The jail is designed to house 106 people — 90 men, 16 women — but the population levels routinely exceed the recommended capacity. In 2012, for instance, the jail’s average daily population was 123, and at times it peaked to more than 140 inmates.
At a glance
• Erie County officials are researching options to alleviate overcrowding at the jail.
• The most cost-effective solution is to add onto the existing facility.
• The estimated cost is $8 million, but the county doesn’t have the money.
When space is an issue, people with more serious crimes — such as felonies — serve time before people convicted of lesser offenses.
Sometimes, misdemeanants wait days, weeks or even months to serve just a few days in jail.
In hopes of countering this problem, Erie County Sheriff Paul Sigsworth inquired about renting space at the nearby Erie County Fairgrounds and the Sandusky National Guard Armory on Woodlawn Avenue. He would have used the space to house misdemeanor inmates.
Officials overseeing both venues rejected the request, citing safety reasons, several months ago.
Since then, Sigsworth and Erie County commissioner Bill Monaghan have continued to brainstorm ways to find space, if only to cut down on the lengthy waiting times.
One idea they both want to explore: adding onto the jail at 2800 Columbus Ave.
“I asked Sheriff Sigsworth if we could get some numbers on adding a dormitory to one end of the jail,” Monaghan said.
Sigsworth estimates an addition would cost $8 million, for construction and staffing.
“To house more sentenced misdemeanants than we currently do, ideally we would need a dormitory-style facility of some type,” Sigsworth said. “If any new construction was going to occur for the housing of sentenced misdemeanants, this would appear to be the most logical and cost-effective solution.”
One idea that’s not being considered: building a new jail.

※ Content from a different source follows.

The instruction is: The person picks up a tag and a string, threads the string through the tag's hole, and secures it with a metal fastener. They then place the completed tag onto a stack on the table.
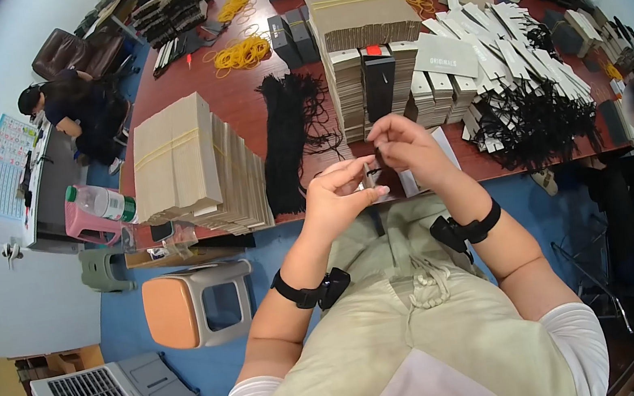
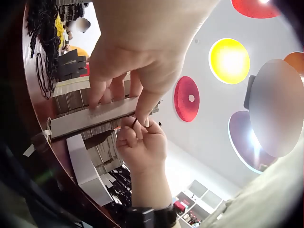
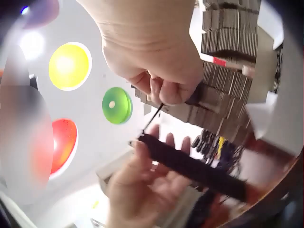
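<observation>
1. Our left hand (image 1: 343, 196) is partly closed, thumb on one side and fingers on the other, gripping a long flat strip (image 3: 190, 164), pale on one face and black on the other.
2. Our right hand (image 1: 415, 152) is nearly closed, fingers curled, pinching a thin black cord (image 3: 153, 118) that runs to the strip's end.
3. The strip and cord are between our hands, at the near edge of the red-brown table (image 1: 217, 90); we cannot tell from these views how the cord is fastened.
4. At twelve o'clock from our hands, a black box (image 1: 379, 84) stands upright against a banded cardboard stack (image 1: 363, 12).
5. Toward ten o'clock lies a bundle of black cords (image 1: 288, 141); beyond it, toward eleven, are yellow rubber bands (image 1: 242, 54).
6. At two o'clock we have a heap of white tags (image 1: 513, 58) with black strings.
7. At eight o'clock, on the floor, is an orange-topped stool (image 1: 178, 310).
</observation>
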Available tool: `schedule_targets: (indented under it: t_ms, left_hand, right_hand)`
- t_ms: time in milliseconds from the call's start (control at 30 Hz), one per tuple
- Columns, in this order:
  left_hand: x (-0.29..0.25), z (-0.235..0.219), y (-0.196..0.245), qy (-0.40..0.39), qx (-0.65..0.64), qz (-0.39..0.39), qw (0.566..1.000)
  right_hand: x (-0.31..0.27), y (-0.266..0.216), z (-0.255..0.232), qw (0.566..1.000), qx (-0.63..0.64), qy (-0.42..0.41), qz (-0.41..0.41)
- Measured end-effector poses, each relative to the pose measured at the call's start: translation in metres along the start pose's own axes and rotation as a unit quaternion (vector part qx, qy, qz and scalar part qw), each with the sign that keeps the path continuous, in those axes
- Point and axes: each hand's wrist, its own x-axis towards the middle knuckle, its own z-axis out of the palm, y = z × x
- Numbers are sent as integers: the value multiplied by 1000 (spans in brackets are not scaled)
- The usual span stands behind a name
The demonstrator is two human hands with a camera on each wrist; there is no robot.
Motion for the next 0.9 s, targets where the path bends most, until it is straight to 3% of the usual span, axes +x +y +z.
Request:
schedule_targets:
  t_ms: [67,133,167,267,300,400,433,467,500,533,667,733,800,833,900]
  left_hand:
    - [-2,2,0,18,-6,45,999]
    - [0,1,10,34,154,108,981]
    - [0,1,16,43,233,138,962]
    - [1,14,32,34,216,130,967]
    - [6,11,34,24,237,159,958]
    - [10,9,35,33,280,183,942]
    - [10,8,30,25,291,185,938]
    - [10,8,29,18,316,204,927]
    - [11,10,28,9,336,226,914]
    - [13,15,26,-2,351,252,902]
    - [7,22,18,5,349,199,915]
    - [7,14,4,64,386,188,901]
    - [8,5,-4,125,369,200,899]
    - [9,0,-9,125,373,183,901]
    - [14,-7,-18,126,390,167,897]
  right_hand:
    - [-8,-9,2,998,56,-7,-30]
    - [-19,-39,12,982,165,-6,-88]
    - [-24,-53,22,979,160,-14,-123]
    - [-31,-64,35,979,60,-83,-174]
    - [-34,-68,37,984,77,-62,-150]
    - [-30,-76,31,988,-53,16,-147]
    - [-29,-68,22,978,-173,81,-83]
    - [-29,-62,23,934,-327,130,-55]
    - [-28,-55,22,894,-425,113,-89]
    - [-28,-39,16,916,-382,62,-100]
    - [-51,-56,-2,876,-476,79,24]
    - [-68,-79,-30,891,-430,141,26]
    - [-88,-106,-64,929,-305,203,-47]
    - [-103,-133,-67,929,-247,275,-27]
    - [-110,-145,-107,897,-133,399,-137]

“Absolutely not,” Sigsworth said of the 23-year-old facility initially costing taxpayers about $10.5 million to build. “We will continue to operate our current facility that the taxpayers have built and invested many millions of dollars in over the years to the best of our ability.”
Erie County officials said they’ll continue discussing options for how to deal with the misdemeanants waiting list.